_PROBLEM REQUIREMENTS_.
Using the data below, gather each line that includes the word "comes".
(RECORD EXCERPTS)
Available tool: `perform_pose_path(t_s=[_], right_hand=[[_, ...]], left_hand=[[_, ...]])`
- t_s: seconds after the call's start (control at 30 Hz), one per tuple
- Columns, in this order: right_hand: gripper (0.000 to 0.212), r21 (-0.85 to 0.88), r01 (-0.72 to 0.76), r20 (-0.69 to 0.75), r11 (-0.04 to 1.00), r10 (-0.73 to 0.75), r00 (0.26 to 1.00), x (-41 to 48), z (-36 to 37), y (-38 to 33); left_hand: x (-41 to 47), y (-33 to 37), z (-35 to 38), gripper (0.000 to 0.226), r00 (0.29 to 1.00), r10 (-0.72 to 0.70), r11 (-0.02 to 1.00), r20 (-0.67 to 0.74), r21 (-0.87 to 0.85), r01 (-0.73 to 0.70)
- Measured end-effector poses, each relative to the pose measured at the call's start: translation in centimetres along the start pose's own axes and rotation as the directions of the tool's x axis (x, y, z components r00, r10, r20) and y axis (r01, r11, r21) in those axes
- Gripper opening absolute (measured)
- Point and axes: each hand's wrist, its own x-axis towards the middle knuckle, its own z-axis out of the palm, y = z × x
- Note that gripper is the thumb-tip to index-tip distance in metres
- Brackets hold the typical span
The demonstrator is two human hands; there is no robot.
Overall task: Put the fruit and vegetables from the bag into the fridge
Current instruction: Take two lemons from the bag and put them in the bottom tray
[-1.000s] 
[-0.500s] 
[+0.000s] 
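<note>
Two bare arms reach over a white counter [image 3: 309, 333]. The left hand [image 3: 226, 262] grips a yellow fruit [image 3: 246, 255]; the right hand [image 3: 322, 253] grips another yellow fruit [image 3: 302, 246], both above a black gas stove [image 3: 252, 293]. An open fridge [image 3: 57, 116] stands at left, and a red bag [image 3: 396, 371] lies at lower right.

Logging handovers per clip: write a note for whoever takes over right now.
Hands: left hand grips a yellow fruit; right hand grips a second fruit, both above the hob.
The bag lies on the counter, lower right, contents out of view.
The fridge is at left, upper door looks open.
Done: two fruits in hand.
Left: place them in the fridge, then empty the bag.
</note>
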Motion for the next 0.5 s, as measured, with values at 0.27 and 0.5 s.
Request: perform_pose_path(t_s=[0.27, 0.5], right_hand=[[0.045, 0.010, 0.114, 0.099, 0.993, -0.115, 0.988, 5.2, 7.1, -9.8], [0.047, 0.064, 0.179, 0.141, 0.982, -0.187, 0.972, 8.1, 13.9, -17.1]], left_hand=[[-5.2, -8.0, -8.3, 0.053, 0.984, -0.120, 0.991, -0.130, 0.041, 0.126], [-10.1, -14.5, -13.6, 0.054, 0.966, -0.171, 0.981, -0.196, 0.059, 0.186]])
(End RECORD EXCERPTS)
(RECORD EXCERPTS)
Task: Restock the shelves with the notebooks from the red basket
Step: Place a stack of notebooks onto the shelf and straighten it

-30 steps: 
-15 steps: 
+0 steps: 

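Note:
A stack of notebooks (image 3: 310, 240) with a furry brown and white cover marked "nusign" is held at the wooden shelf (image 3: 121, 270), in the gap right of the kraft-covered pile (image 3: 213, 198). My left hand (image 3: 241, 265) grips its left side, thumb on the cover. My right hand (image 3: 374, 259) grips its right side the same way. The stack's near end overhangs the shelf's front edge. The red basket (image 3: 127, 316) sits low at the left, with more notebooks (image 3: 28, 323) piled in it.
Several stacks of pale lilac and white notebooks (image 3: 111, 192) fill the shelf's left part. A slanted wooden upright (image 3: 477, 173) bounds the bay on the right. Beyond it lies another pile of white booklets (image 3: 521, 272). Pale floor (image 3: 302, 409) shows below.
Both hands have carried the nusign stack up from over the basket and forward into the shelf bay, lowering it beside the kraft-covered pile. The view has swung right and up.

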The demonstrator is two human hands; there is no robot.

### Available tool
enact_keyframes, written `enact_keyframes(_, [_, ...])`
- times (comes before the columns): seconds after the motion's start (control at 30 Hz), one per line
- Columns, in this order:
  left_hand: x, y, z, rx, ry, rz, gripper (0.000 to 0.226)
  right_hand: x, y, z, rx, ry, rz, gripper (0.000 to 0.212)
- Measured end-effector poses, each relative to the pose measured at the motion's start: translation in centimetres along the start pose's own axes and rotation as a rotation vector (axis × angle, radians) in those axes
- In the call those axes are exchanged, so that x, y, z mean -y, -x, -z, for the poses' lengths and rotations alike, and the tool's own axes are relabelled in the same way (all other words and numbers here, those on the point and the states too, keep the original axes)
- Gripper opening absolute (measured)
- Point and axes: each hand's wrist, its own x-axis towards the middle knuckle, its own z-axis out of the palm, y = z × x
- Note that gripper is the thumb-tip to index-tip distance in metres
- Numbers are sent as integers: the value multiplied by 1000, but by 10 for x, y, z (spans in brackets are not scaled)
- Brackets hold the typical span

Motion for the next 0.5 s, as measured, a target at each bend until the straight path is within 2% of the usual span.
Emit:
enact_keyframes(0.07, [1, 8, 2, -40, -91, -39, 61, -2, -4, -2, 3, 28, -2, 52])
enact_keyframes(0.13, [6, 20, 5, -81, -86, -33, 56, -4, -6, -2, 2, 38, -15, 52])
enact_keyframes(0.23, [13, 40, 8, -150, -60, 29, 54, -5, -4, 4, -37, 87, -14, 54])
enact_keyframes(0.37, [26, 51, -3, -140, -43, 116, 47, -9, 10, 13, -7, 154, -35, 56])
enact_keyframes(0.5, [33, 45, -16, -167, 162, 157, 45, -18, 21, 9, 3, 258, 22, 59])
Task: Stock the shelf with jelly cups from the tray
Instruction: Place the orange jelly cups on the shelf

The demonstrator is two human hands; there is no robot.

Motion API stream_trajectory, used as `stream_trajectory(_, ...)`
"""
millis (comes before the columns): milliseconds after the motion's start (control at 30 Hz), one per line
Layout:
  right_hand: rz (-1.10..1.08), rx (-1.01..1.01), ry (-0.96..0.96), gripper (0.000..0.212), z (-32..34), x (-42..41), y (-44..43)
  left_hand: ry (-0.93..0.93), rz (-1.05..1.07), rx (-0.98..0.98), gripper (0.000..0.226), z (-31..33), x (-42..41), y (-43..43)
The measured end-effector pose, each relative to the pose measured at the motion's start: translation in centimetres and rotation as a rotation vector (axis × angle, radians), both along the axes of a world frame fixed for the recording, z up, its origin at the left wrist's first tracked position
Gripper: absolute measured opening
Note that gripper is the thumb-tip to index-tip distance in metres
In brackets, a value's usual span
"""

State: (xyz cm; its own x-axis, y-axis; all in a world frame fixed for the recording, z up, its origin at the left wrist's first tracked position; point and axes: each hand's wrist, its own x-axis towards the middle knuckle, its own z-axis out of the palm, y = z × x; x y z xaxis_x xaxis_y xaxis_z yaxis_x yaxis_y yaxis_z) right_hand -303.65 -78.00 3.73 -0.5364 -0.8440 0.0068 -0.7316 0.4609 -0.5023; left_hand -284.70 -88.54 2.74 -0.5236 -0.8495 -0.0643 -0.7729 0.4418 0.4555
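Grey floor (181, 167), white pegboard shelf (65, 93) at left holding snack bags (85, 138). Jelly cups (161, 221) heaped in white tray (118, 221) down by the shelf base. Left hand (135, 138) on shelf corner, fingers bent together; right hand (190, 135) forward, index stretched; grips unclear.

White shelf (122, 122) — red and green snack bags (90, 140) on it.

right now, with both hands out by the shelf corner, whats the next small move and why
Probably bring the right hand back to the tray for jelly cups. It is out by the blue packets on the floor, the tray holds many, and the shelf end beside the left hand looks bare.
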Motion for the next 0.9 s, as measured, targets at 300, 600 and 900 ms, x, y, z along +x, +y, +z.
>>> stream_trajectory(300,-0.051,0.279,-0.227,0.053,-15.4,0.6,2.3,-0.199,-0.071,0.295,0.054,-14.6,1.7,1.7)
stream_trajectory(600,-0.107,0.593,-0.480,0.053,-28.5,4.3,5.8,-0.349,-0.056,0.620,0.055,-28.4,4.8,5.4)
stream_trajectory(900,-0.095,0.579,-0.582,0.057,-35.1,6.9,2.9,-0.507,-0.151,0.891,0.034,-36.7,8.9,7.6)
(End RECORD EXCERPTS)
_EXERCISE OUTPUT_.
- times (comes before the columns): seconds after the motion's start (control at 30 Hz), one per line
millis (comes before the columns): milliseconds after the motion's start (control at 30 Hz), one per line

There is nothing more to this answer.